Another mode in the game is the Battle for the Belts mode, in which a player can go after one of 51 fictional belts, some of which actually resemble real title belts from other promotions, such as the XPW World Heavyweight Championship, the IWGP Heavyweight Championship, the WCW Hardcore Championship, the NWA Worlds Heavyweight Championship, and the AWA World Heavyweight Championship (circa 1970's). Battle for the Belts even has the WWF Women's Championship, as well as the Smoking Skull and Brahma Bull Championships (the latter of which was never actually seen on WWF programming). A player can challenge either the CPU controlled wrestler who holds the belt or another player who has the belt in an attempt to win it. A player can customize the belt by naming it and changing its color. The game also features a Create-A-Wrestler mode in which a wrestler can be created with customized appearance, moves, profile, and a wide variety of other options.

==Development==
WWE WrestleMania X8 was Yuke's first WWE game on a Nintendo platform, replacing AKI Corporation as the developer for these systems; some former AKI developers were hired by Yuke's to develop a game with gameplay style closer to their titles rather than Yuke's own SmackDown series on PlayStation, while taking advantage of GameCube's graphical capabilities compared to Nintendo 64.

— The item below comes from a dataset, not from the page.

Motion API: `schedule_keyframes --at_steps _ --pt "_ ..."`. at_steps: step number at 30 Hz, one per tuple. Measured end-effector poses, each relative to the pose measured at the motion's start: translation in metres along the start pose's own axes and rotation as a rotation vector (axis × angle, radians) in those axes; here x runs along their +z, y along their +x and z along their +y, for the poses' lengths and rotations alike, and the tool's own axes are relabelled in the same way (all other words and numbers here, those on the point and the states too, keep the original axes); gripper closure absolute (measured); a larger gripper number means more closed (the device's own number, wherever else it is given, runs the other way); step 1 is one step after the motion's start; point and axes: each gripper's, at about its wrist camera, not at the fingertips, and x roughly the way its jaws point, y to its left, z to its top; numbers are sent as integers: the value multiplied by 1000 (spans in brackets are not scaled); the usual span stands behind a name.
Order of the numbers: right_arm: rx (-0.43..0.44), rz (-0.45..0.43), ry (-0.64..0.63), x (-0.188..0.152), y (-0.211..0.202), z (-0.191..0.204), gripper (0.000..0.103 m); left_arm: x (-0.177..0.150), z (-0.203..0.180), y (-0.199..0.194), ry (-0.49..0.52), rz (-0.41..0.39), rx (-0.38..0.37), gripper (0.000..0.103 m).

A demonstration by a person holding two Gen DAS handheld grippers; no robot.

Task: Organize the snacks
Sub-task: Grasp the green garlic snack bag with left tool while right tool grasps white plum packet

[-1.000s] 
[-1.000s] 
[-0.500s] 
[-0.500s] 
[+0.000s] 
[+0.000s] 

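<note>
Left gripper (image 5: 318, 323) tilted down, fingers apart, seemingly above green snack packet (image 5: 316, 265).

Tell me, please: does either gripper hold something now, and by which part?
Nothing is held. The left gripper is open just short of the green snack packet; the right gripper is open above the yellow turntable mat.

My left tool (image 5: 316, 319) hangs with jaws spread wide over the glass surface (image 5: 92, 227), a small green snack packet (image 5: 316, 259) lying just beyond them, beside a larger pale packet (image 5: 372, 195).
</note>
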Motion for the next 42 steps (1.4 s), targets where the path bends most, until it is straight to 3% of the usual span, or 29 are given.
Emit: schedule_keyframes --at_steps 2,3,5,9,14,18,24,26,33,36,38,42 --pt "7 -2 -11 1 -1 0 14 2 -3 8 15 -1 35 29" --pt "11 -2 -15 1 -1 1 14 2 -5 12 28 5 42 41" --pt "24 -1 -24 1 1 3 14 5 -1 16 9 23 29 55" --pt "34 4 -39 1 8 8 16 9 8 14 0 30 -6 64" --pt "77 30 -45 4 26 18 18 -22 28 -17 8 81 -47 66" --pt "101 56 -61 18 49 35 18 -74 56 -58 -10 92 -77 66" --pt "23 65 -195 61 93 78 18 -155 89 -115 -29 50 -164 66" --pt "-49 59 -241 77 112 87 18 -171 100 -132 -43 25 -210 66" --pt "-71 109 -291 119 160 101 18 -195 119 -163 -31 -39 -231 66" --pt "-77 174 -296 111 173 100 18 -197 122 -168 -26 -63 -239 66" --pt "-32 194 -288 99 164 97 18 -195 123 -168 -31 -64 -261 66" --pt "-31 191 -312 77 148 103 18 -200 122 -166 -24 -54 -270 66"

Stone Cold Steve Austin was replaced with The Rock on the cover for the PAL version, and later NTSC releases, due to Austin's walkout following the game's release.

The game had a marketing budget of $3 million.

==Reception==

WWE WrestleMania X8 received "average" reviews according to video game review aggregator Metacritic.

Aggregate score
| Aggregator | Score |
|---|---|
| Metacritic | 64/100 |

Review scores
| Publication | Score |
|---|---|
| Electronic Gaming Monthly | 7.83/10 |
| Famitsu | 8/10, 8/10, 8/10, 8/10 |
| Game Informer | 6.5/10 |
| GamePro | 3/5 |
| GameSpot | 7.6/10 |
| GameZone | 6.1/10 |
| IGN | 7/10 |
| NGC Magazine | 70% |
| Nintendo Power | 3.4/5 |
| Nintendo World Report | (Powers) 6.5/10 (Orlando) 5.5/10 |

==Sequel==

The game was succeeded by WWE WrestleMania XIX for the GameCube in 2003.